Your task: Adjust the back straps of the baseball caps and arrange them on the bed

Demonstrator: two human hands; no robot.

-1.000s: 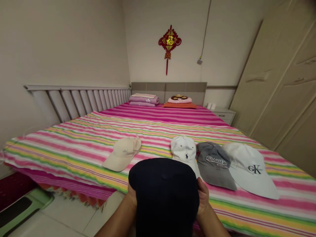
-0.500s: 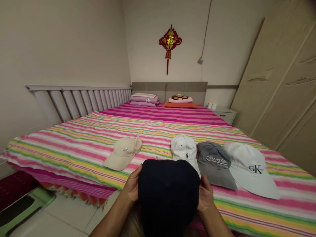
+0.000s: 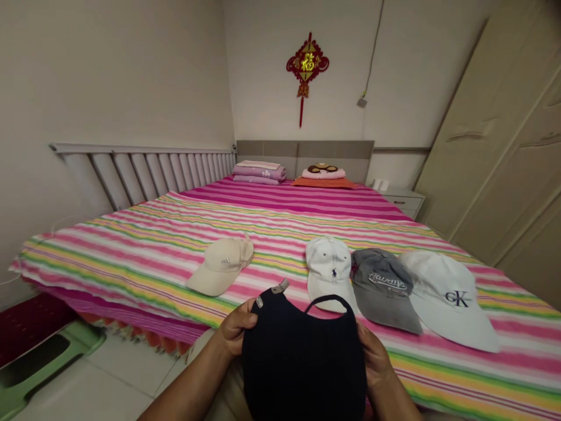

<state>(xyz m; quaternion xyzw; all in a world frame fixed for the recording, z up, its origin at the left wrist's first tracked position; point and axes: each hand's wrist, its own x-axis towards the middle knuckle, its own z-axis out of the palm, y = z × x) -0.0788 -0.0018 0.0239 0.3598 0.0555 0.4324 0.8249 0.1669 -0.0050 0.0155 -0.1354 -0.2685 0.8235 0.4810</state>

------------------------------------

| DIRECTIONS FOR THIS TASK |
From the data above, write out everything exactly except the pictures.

| TASK RESPONSE |
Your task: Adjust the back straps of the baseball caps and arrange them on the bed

Demonstrator: two human hands; no robot.

-1.000s: 
-0.500s: 
+0.000s: 

<state>(xyz m; quaternion xyzw; all in a world frame fixed for the recording, z up, its origin at the left wrist's first tracked position; point and axes: each hand's wrist, its own x-axis towards the middle knuckle, its own z-axis out of the palm, y = z × x) -0.0788 -0.0018 0.0239 0.3598 0.0555 0.4324 0.8249 0.1669 -0.0050 0.0155 -0.1354 -0.2685 0.8235 0.4810</state>

This answer requires nothing else.